User-Defined Functions (UDFs) extend CQL with custom scalar operations written in Java or JavaScript. UDFs can be used in SELECT clauses, WHERE conditions, and as building blocks for user-defined aggregates.

Behavioral Guarantees

What UDF Operations Guarantee

  • CREATE FUNCTION creates schema metadata that propagates to all nodes via gossip
  • UDF bytecode is stored in system_schema.functions and loaded on demand
  • Functions execute in a sandboxed environment with resource limits
  • OR REPLACE atomically updates an existing function definition
  • IF NOT EXISTS provides idempotent function creation
  • Functions are deterministic by default (same input produces same output)

What UDF Operations Do NOT Guarantee

Undefined Behavior

The following behaviors are undefined and must not be relied upon:

  • Execution locality: UDFs execute on the coordinator, not on replica nodes; data locality is not preserved
  • Timeout behavior: Functions exceeding user_defined_function_fail_timeout are terminated; partial results may exist
  • Memory limits: Functions exceeding heap limits are terminated; cluster stability may be impacted
  • Concurrent execution: Functions may execute concurrently for different rows; shared state is not supported
  • Side effects: Functions with side effects (logging, external calls) have undefined behavior

Execution Contract

Property Guarantee
Execution location Coordinator node only
Execution count Once per row in result set
Null handling Controlled by CALLED ON NULL INPUT or RETURNS NULL ON NULL INPUT
Timeout enforcement Function terminated after user_defined_function_fail_timeout
Resource isolation Sandboxed with configurable heap and CPU limits

Language Support Contract

Language Availability Security
Java Always (when UDFs enabled) Bytecode-level sandboxing
JavaScript enable_scripted_user_defined_functions: true Nashorn sandbox (deprecated in Java 11+)

Failure Semantics

Failure Mode Outcome Client Action
Function throws exception Query fails with FunctionExecutionException Fix function or handle exception
Function exceeds timeout Query fails, function terminated Optimize function or increase timeout
Function exceeds heap Query fails, function terminated Reduce memory usage or increase limit
Schema disagreement Function may not be available on all nodes Wait for schema agreement

Version-Specific Behavior

Version Behavior
2.2+ Java UDFs introduced (CASSANDRA-7395)
2.2+ JavaScript UDFs via Nashorn
3.0+ Improved UDF sandboxing
4.0+ UDF heap tracking, JavaScript deprecated
5.0+ WASM UDFs under consideration

UDF Architecture

How UDFs Work

UDFs execute on the coordinator node during query processing:

uml diagram

UDFs are:

  • Coordinator-bound: Execute only on the coordinator, not on replica nodes
  • Row-level: Called once per row (for scalar functions)
  • Sandboxed: Run in a restricted environment with resource limits

Security Model

UDFs execute in a sandboxed environment with restrictions:

Allowed Prohibited
Pure computations File system access
String manipulation Network operations
Math operations System property access
Type conversions Thread creation
Collection operations Reflection (limited)

Security Consideration

UDFs can consume CPU and memory resources.

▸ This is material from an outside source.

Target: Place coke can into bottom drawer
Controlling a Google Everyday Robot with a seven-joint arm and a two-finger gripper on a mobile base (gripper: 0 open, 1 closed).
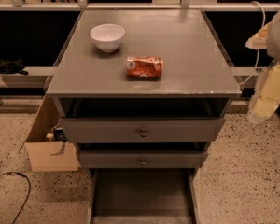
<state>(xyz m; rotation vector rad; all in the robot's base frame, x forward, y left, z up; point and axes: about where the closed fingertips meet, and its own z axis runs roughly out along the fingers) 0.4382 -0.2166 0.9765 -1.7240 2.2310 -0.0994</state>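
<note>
While the coke can (144,66) lies on its side near the front edge of the grey cabinet top (191,41), apart from the white bowl (107,36), we see the bottom drawer (142,192) pulled open below the two knob drawers (143,130). The gripper (263,104) hangs as a pale form at the right edge, well apart from the can; its state we cannot tell.
</note>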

Malicious or poorly written functions may impact cluster performance. Restrict UDF creation permissions to trusted users.

Configuration

UDFs must be enabled in cassandra.yaml:

# Enable Java UDFs
enable_user_defined_functions: true

# Enable JavaScript UDFs (requires additional security consideration)
enable_scripted_user_defined_functions: true

# Timeout for UDF execution (default 10 seconds)
user_defined_function_warn_timeout: 500ms
user_defined_function_fail_timeout: 10000ms

# Memory limits
user_defined_function_warn_heap: 200MB
user_defined_function_fail_heap: 500MB

CREATE FUNCTION

Create a user-defined scalar function.

Synopsis

CREATE [ OR REPLACE ] FUNCTION [ IF NOT EXISTS ]
    [ *keyspace_name*. ] *function_name*
    ( [ *arg_name* *arg_type* [, *arg_name* *arg_type* ... ] ] )
    { CALLED ON NULL INPUT | RETURNS NULL ON NULL INPUT }
    RETURNS *return_type*
    LANGUAGE { java | javascript }
    AS '*function_body*'

Description

CREATE FUNCTION defines a scalar UDF that processes input arguments and returns a single value. Functions are scoped to keyspaces and can be overloaded (same name, different argument types).

Parameters

OR REPLACE

Replace existing function with same signature. Useful for updating function implementations without dropping first.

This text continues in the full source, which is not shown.